■ Exercise description: Please transcribe the data that follows exactly, from its first line through the line that contains "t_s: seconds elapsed".

········

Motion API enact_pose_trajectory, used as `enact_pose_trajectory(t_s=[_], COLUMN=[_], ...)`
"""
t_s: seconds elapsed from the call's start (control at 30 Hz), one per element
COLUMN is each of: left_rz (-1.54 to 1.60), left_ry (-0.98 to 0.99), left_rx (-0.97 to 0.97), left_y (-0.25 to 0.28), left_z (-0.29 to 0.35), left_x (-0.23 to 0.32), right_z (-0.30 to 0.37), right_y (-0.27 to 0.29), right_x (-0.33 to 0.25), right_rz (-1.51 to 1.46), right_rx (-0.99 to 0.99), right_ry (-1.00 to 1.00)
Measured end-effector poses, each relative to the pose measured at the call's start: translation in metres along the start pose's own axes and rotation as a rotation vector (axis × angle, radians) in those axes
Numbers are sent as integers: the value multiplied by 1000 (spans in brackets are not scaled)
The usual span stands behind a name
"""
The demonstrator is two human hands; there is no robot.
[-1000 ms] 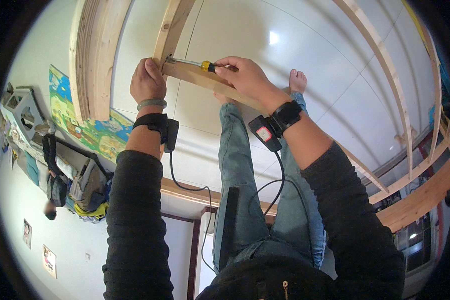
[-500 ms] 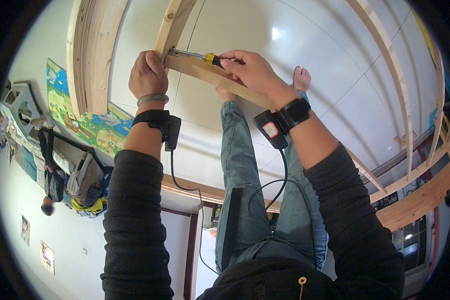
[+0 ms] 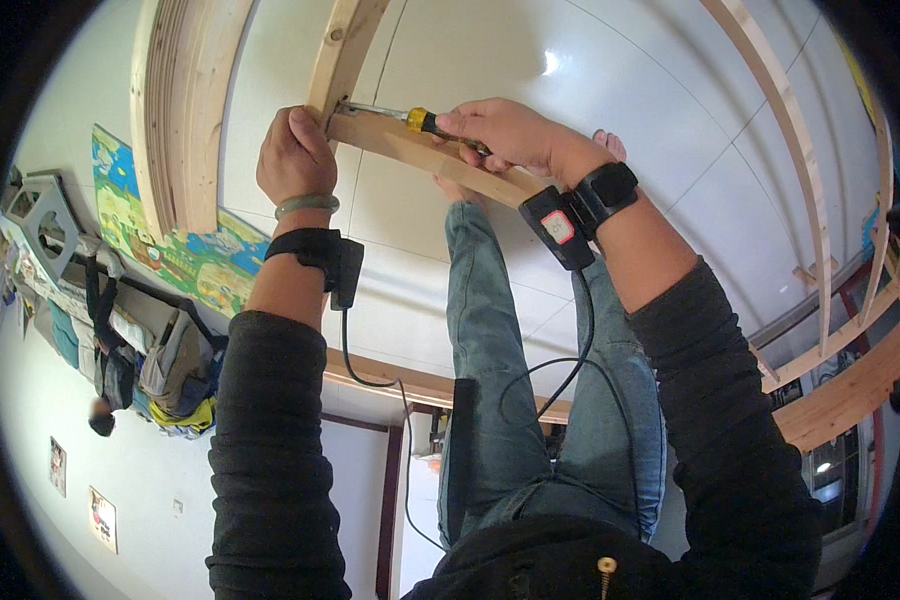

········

■ Task response:
Motion API enact_pose_trajectory, used as `enact_pose_trajectory(t_s=[_], COLUMN=[_], ...)`
"""
t_s: seconds elapsed from the call's start (control at 30 Hz), one per element

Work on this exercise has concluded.